Üstadın sayfalar dolusu notlarından paragraflar alarak özet vermeye çalışalım. “Derken, gecenin birinde bende bazı uygunsuz alametler belirmeye başladı; ilk önce (Değildir inşallah… İnsanlar böyle zamanlarda vehimli olur) diye kendimi avutmaya çalıştım. Fakat biraz sonra anladım ki bu, öyle vehimle filan izah edilecek şey değil… Ateş artıyor, gönlüm bulanmaya, kulaklarım uğuldamaya, etlerim soğuk soğuk iğnelenmeye başlıyor. Hasılı, fırtına geliyor.”

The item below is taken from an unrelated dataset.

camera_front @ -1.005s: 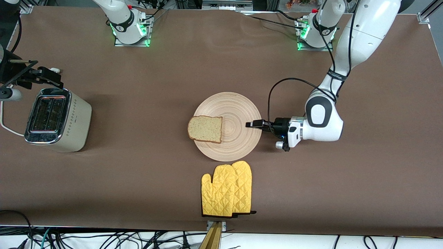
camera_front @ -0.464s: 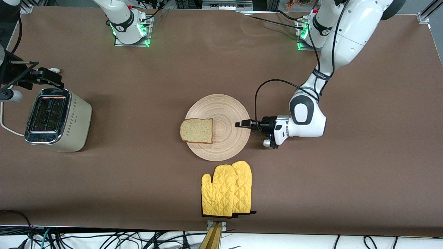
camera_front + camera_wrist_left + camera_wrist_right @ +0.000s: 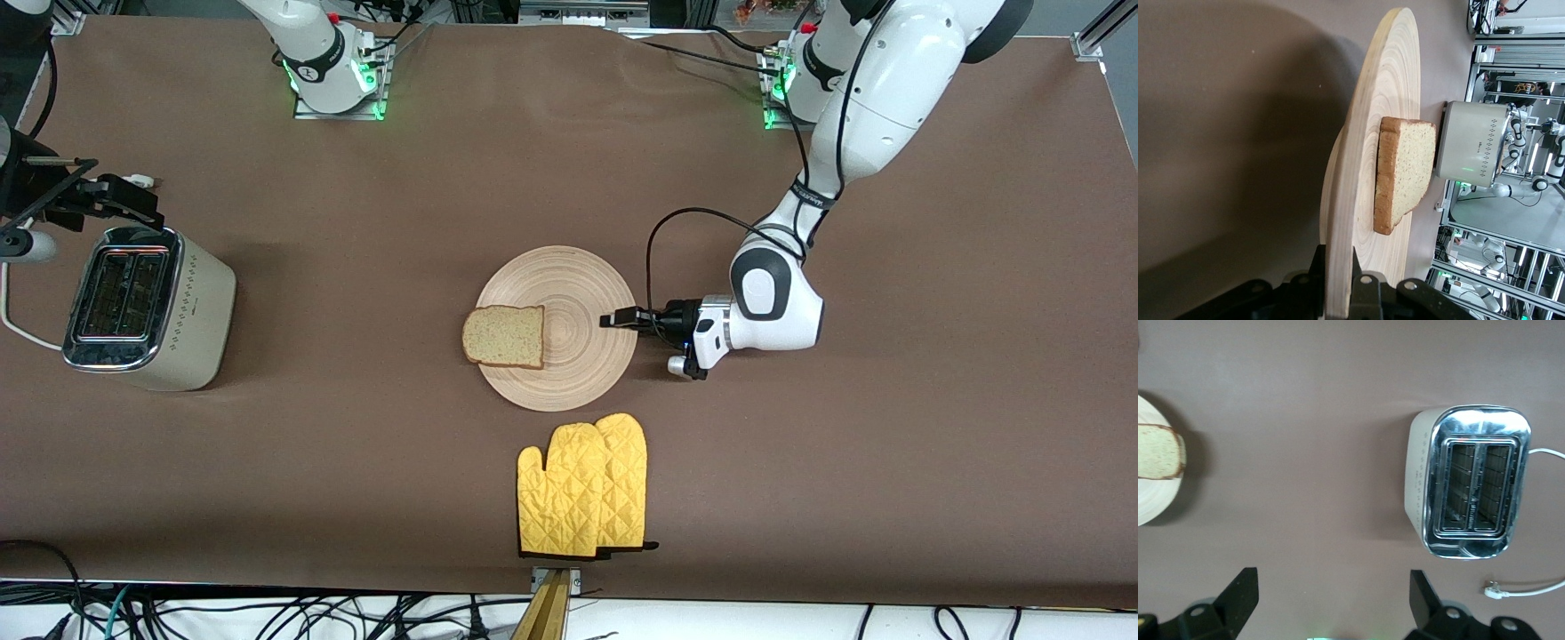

Şifayı kaptığının farkına varınca eczaneden ilaçlar aldırıp ortalığı toparlarken kendine yardımcı olmaya çalışan otel hizmetlisine “Oğlum, ben sıtma aşısı yaptırdım. Belki birazcık sarsar. Sakın hasta filan sanıp kimseye haber verme. Ağzımdan olur olmaz lakırdılar çıkarsa o da ondan… Hatırını kıracak bir şey yaparsam, darılma… Yalnız, mangaldan ateşi eksik etme” diyor (…) Okumayı sürdürelim.“Bu tedbirlerden maksat hastalığı dostlara ve doktorlara duyurmamaktı. Çok şükür, medeni adamım; doktordan bana bir zarar gelmesinden korkmam. Yalnız, şu var ki, doktor işe el koyduğu gibi hastalık bir nevi resmiyet alır, eş ahbap sökün etmeye başlar. Yatakta canınla uğraşırken ziyaretçi kabul etmek, lakırdı söylemek, lakıdı dinlemek çekilir dert mi?”
(…)
“Ateş kim bilir kaçı bulmuştu. Yerde miyim, gökte miyim farkında olmuyor, sağlık zamanında olsa beni mutlaka belli başlı bir adam haline getirecek bir hayal zenginliği içinde uçuyordum. Böyle olmakla beraber yatağa girerken kendi kendime yaptığım telkini bir dakika unutmadım ve kendimi son derece iyi muhafaza ettim. Hakikaten bu ihtiyatın neticesi midir? Yoksa mikrop, doktorların dediği gibi bu illerde yıllardan beri çalışa çalışa ihtiyarlamış, işe yaramaz hale gelmiş bir mikrop muydu, bilmiyorum.İki gün içinde ateş düştü, ağrılar, sızılar hafifleri ve nekahat başladı. Böyle olduğu halde ben, gene istifimi bozmuyordum. Çünkü kulağımda kaldığına göre bu hastalığın bir huyu vardı: gidiyor gibi yaparak bir yerden insanı gözetler, hastanın ayağa kalktığını, hele sokağa çıktığını gördüğü gibi yeniden bir baskın yapar ve bu sefer yakasını güç bırakırdı. (…) Köprüde, bir deve katarının arkasından son bir iki tabut gidiyor. Bunları daha ayakta iken sokakta görürdüm. İple ortasından bağlanmış, çürük, delik deşik biçimsiz tabutlar. Arkalarında cemaat namına İstanbul’un eski bekçilerine benzeyen sopalı bir adam… İkide bir (Allah rahmet eylesin diyenin yedi ceddine rahmet olsun) diye bağırıyor.”
(…)
“Grip adam öldürmez diyordum amma, ölenler de benim gibi insan. Galiba ben de öleceğim. Galiba değil, muhakkak. Bir ikindi ezanından sonra beni de şu köprüden geçen tabutların arasında sıraya koyacaklar… Önde bir deve katarının çıngırakları, arkada adamın (Allah rahmet eylesin diyenin yedi ceddine rahmet olsun) sesi… Arkamda öyle tükenmiş bir dünya, müflis bir insanlık bırakıyorum ki, karşılığını yedi misli olarak ödemeyi vaat etmezlerse insan bir rahmet bile okumuyor. (…) Hasılı yolda hastalık, yolculuğun hiçbir başka sıkıntısına, felaketine benzemiyor.”